For the past few years I've been focusing almost exclusively on strength with the big 3 only building work capacity/conditioning and muscle for the sake of getting stronger.
But now, I want to take a more balanced approach. I definitely want to at least maintain the strength I've gained, maybe even continue to get stronger albeit at a slower pace.

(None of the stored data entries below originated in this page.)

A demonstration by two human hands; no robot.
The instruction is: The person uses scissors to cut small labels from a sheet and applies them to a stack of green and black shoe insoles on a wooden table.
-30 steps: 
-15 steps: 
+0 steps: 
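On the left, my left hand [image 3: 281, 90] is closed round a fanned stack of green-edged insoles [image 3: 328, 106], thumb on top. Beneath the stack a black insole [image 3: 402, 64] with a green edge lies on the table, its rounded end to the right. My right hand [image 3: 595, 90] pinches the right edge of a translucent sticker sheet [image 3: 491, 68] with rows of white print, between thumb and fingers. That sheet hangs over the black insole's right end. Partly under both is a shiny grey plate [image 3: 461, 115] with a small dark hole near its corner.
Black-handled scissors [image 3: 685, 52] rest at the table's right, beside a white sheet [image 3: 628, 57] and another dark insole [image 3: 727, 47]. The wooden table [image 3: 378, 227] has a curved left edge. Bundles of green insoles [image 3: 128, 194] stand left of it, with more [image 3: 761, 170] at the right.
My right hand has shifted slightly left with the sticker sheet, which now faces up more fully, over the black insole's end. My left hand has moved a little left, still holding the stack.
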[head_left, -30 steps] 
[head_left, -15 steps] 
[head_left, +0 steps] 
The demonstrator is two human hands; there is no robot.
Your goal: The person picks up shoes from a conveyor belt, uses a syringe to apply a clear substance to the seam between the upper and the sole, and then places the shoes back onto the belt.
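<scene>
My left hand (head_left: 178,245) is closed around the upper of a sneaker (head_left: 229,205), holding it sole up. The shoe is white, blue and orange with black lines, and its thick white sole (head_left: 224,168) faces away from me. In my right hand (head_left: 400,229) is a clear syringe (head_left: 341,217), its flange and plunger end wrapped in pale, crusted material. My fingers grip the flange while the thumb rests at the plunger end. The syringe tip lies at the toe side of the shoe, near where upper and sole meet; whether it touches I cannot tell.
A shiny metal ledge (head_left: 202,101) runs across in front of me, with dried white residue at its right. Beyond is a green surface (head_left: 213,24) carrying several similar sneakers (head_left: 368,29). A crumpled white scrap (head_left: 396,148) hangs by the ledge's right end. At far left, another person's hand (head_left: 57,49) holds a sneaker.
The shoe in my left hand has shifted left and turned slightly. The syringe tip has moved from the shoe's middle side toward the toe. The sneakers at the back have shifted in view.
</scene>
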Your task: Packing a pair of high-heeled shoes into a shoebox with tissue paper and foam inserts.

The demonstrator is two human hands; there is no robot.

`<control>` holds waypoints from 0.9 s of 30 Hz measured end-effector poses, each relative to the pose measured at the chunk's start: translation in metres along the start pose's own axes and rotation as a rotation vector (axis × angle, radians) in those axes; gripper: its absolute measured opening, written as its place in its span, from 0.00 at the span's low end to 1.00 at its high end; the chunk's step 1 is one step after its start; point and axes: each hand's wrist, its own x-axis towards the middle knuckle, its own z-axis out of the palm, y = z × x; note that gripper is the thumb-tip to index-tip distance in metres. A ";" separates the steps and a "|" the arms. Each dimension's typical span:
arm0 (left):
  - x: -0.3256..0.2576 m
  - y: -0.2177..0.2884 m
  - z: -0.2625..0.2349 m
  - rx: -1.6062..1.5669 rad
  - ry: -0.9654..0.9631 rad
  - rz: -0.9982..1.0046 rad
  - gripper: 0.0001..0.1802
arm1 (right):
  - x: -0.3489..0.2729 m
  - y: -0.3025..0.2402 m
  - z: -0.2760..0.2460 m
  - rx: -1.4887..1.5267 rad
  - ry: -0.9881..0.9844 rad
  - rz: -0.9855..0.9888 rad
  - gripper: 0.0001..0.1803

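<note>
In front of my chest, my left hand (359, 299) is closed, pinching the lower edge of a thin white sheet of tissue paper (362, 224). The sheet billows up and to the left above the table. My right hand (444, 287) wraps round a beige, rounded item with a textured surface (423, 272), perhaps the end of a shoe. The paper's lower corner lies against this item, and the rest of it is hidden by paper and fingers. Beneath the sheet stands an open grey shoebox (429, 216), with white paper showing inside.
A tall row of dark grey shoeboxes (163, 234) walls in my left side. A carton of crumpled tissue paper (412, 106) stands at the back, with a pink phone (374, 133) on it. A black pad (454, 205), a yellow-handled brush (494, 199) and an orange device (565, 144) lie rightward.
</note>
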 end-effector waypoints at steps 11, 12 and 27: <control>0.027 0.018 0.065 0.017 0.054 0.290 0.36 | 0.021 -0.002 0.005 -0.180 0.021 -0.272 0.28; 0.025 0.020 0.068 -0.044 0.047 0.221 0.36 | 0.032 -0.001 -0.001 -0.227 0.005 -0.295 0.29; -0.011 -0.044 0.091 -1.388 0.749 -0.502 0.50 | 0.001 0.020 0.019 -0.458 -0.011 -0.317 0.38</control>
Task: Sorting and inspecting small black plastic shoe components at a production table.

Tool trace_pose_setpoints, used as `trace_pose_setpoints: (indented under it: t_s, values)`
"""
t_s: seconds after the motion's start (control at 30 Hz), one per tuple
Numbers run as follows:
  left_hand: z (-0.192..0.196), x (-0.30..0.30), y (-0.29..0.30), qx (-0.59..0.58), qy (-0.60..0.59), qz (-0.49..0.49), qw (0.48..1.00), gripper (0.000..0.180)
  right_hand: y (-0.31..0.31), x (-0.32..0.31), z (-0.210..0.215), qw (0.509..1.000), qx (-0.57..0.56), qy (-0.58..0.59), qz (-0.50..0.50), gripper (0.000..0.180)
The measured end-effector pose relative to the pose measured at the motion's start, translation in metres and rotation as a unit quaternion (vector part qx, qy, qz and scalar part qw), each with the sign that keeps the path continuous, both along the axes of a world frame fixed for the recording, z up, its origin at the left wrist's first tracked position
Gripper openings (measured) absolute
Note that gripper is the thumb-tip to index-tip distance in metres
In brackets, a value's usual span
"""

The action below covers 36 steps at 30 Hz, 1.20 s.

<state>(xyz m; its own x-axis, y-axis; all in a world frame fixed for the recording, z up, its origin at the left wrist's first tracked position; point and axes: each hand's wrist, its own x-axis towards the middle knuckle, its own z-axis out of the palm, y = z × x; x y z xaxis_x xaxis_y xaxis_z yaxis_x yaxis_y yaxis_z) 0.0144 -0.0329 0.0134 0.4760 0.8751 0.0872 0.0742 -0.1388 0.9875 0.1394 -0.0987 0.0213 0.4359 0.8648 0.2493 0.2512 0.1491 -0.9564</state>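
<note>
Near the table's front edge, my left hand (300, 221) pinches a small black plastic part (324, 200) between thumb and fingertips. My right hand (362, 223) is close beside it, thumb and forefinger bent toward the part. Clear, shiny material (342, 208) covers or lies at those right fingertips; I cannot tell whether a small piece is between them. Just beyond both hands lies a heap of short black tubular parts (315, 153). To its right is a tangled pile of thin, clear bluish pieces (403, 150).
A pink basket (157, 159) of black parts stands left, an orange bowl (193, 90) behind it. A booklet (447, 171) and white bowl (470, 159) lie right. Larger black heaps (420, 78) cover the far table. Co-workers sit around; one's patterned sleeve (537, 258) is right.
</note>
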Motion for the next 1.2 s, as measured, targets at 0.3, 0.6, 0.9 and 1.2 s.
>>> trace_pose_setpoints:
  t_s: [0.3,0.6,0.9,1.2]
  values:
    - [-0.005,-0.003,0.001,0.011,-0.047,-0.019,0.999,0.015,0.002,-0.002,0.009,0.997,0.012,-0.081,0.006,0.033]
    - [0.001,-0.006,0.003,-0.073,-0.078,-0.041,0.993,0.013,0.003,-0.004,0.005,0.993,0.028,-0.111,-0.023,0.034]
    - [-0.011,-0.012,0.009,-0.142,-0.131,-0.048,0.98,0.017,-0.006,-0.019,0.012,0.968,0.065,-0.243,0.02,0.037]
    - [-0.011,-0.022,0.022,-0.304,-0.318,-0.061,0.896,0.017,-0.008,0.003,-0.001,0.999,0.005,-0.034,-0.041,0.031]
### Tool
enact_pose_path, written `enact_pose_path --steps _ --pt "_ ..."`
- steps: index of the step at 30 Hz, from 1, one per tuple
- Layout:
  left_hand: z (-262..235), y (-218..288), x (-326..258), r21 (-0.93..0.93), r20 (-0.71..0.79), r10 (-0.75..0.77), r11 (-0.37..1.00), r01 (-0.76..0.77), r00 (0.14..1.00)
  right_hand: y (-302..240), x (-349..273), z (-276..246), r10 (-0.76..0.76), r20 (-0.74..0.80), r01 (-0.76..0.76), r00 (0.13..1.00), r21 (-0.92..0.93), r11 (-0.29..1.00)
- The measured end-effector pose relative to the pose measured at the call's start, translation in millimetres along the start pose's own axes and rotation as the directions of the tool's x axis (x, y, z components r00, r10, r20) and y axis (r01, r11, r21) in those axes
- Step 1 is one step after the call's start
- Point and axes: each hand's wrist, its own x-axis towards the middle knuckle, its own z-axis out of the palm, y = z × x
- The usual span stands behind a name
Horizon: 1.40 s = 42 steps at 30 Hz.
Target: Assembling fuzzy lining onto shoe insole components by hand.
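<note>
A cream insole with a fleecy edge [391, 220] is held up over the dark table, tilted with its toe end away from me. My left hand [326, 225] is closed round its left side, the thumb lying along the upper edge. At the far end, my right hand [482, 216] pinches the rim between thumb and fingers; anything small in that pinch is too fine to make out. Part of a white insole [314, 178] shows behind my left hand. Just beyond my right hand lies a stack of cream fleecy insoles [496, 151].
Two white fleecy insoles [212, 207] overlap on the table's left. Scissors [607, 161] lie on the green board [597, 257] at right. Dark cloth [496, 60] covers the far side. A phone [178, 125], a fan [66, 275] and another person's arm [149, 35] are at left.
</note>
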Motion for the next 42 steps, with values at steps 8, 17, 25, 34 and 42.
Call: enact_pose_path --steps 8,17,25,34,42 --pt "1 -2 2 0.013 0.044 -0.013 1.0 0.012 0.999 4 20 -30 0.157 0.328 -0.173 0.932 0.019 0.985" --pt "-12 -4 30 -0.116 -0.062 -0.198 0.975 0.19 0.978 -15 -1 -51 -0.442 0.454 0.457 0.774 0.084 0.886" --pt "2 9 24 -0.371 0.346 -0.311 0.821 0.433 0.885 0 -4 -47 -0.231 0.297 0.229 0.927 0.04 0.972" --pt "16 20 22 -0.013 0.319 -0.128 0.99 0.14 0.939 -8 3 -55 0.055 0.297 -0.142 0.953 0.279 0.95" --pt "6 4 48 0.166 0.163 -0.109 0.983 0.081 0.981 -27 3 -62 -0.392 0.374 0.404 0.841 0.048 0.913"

First thing I want to do is build work capacity and get a bit a leaner. While I'm not overweight (overfat), I'm quite a bit softer and smaller than most at my strength level and even those well below it I see in most gyms.
FWIW, I'm currently:
Bench: 310lb that's with a slight pause
Deadlift: 545lb (closer to 500 without using the 'fishing rod' technique)
The routine I've made for myself is as follows:
Light Plyos for activation and speed
*Week 1-3 work on 5's starting with an easier 5 on week 1 working up to a near max to max 5 on week 3.
*Week 4 deload, won't work up heavy at all on the main
*Week 5-7 Like 1-3 but with triples
*Week 8 deload
*Week 9-11 work with singles
Do some back off sets, 3x8 at around 60 percent for volume and practice
Hack Squat Machine supersetted with Swiss Ball Leg Curls (they took the leg curl machine out of the gym!!!)
3 sets of 10-15 with about 30s of rest between the two movements and 90-120s between supersets
Standing Calves supersetted with Seated Calves
Kind of like above except less rest since they're relatively tiny muscles
Lower Body Anaerobic Conditioning (stuff like tire flipping, sprints, complexes)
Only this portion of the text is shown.